- _EXERCISE GOAL_
On the basis of the records below, report how many lines contain the word "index". Nothing else should be given.
━━━━━ THE RECORDS
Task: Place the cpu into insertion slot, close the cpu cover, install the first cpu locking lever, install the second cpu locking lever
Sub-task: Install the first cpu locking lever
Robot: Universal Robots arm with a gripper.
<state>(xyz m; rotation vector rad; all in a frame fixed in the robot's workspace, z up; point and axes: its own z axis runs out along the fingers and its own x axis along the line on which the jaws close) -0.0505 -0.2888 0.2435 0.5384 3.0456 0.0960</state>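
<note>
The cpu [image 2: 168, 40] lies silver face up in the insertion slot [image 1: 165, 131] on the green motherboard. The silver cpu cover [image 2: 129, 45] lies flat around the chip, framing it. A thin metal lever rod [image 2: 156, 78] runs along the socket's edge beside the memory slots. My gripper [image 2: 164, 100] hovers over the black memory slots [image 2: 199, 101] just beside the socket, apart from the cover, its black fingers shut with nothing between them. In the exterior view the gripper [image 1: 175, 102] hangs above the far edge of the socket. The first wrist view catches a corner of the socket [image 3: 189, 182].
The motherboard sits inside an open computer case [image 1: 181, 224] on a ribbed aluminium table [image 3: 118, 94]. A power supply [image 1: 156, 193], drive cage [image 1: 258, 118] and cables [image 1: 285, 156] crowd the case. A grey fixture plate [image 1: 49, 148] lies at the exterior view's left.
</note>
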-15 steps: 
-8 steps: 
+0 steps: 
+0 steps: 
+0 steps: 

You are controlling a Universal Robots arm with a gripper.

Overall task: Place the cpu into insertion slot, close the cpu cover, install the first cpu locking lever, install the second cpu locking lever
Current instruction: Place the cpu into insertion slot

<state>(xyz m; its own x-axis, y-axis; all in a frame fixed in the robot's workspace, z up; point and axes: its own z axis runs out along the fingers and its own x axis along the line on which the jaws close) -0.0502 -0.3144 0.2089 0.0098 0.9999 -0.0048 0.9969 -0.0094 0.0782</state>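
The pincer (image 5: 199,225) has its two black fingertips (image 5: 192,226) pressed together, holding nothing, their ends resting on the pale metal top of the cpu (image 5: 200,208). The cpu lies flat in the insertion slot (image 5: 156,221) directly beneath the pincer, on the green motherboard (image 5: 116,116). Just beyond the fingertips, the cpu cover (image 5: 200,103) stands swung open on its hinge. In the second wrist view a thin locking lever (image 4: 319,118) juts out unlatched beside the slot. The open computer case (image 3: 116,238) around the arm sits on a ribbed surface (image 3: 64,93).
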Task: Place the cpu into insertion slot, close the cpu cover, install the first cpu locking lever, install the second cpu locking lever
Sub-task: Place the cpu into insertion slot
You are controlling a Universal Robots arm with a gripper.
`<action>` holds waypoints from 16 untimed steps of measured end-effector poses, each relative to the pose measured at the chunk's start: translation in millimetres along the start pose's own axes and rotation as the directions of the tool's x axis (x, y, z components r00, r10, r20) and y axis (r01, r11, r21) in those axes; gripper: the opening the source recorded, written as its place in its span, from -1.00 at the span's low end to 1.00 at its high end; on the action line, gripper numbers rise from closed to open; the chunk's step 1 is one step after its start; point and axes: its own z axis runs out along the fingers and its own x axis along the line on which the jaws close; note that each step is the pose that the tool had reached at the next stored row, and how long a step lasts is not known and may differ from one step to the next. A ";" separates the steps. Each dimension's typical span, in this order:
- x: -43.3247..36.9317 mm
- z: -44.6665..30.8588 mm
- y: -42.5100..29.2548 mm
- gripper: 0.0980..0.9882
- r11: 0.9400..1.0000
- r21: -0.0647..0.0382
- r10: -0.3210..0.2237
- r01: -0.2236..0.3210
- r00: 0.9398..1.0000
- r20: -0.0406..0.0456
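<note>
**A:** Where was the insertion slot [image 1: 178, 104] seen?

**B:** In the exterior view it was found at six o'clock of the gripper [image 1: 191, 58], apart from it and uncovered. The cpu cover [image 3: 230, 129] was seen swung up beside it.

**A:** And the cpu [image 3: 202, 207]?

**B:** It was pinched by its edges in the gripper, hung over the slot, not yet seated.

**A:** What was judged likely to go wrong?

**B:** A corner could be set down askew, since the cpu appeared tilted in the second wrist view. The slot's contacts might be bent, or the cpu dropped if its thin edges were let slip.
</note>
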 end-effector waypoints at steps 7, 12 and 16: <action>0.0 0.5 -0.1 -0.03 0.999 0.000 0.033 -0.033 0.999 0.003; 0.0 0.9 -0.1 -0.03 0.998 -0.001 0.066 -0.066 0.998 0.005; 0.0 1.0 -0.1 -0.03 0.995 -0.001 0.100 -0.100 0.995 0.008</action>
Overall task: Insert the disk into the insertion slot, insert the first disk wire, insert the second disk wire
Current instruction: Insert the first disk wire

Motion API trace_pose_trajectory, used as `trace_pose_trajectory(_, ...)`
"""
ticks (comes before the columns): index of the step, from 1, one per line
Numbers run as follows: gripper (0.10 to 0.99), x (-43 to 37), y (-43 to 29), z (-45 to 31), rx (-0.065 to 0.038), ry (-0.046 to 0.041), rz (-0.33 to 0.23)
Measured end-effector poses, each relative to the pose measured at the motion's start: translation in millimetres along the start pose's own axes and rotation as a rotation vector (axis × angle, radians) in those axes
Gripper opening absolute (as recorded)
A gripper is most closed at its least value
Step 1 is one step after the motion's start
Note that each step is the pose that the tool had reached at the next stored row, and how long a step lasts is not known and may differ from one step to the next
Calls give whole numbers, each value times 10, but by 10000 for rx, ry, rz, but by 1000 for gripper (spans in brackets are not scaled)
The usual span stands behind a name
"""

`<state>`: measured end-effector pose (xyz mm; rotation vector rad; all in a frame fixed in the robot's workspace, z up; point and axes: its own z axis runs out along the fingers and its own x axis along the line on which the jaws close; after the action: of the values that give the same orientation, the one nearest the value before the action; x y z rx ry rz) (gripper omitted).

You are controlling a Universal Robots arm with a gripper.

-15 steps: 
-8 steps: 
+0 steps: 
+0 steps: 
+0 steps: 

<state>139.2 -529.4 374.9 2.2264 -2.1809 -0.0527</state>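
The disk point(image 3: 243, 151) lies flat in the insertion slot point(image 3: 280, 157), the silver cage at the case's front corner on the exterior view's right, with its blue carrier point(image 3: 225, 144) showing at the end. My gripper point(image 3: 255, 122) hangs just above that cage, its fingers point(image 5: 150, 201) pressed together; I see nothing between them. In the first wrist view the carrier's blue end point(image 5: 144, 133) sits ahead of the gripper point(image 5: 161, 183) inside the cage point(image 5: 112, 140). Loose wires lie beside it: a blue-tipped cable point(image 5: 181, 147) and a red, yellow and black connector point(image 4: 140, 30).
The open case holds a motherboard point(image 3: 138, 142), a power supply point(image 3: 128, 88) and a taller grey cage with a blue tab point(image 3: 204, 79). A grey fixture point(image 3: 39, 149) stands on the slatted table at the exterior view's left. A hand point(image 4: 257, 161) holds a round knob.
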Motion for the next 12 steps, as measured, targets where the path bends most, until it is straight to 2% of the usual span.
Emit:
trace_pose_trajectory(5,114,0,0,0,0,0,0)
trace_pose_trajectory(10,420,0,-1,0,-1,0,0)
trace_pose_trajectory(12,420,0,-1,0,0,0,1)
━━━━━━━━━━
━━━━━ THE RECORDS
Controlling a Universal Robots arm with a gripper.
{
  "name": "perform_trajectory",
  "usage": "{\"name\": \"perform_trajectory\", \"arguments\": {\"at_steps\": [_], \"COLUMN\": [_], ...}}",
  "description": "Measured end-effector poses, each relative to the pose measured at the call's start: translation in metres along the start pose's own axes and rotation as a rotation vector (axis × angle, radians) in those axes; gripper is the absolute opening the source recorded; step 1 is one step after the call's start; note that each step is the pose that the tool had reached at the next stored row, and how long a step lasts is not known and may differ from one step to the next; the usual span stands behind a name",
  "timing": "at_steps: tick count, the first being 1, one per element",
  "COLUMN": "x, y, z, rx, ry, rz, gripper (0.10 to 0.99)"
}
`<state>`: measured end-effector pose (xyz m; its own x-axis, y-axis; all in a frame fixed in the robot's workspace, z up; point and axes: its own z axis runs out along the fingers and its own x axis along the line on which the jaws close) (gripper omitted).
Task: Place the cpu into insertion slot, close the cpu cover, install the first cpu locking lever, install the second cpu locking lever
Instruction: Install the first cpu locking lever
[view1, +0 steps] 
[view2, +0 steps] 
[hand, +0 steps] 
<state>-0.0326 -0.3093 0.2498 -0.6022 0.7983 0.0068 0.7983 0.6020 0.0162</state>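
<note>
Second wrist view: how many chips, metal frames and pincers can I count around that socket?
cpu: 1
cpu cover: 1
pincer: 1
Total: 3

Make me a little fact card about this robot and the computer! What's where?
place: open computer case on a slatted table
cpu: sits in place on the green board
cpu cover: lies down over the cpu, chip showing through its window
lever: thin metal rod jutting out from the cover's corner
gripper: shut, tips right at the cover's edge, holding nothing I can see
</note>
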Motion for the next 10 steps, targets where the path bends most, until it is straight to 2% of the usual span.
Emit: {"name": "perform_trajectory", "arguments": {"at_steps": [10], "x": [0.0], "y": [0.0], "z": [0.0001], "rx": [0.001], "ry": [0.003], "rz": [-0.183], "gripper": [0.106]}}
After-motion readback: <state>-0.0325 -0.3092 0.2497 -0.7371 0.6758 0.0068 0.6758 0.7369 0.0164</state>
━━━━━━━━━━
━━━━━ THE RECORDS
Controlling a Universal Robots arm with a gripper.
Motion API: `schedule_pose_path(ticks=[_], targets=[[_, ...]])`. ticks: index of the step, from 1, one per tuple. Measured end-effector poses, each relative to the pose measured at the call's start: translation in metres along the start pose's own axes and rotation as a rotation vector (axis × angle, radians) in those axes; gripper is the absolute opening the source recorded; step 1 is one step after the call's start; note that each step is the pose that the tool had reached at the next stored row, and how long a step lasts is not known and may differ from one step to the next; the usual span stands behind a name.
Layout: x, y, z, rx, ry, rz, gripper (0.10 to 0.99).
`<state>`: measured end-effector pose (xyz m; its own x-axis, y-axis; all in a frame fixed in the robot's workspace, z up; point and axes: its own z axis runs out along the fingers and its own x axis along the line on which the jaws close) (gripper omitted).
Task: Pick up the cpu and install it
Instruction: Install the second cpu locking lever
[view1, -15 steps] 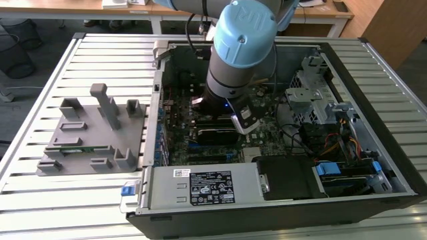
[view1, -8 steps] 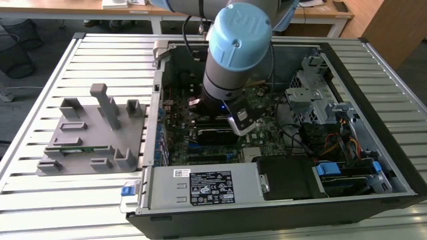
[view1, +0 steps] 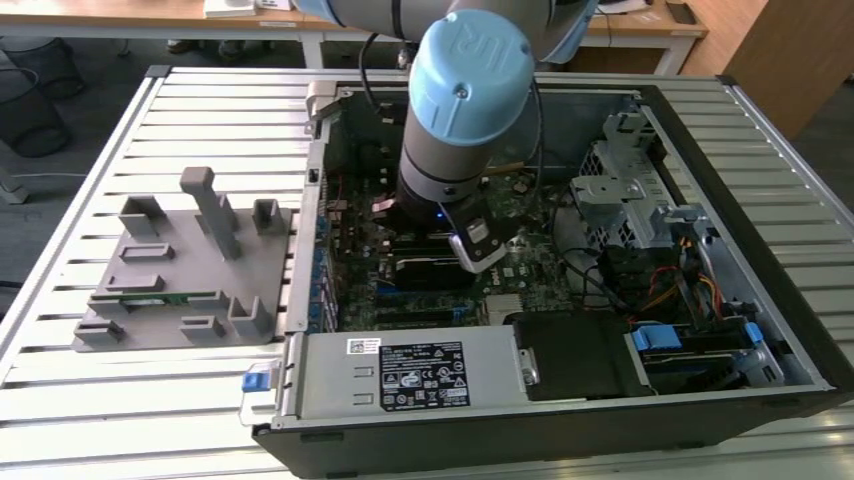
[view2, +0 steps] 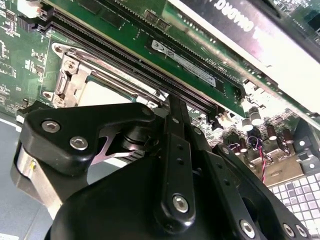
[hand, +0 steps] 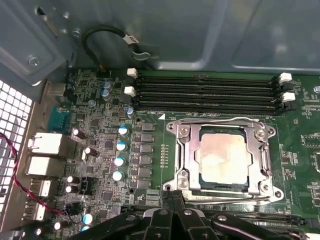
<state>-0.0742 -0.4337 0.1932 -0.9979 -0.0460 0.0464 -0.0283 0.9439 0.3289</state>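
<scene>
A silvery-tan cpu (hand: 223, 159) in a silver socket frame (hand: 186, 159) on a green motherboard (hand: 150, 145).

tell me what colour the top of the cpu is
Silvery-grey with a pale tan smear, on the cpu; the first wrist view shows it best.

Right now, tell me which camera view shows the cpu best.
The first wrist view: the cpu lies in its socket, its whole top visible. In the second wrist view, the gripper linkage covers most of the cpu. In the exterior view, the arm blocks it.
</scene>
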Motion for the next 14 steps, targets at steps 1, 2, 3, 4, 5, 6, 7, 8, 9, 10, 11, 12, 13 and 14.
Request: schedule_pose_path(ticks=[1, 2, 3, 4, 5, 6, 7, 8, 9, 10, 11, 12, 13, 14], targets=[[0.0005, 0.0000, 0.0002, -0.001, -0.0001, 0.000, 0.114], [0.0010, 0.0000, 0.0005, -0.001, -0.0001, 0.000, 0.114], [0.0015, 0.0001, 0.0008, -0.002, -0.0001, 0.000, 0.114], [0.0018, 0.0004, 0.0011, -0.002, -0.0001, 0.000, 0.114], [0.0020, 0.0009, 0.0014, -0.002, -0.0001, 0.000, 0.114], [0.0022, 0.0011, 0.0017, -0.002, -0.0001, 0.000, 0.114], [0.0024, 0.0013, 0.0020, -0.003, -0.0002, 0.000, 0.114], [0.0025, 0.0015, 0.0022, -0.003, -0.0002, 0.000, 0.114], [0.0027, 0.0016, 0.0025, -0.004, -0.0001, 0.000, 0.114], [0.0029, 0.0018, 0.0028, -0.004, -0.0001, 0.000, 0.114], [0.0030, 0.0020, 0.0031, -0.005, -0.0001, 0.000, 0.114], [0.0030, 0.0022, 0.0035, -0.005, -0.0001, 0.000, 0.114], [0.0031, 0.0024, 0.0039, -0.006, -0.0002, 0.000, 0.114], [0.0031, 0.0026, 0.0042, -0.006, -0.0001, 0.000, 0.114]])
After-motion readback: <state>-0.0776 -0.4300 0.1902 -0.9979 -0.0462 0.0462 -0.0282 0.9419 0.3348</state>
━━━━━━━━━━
- _TASK RESULT_
2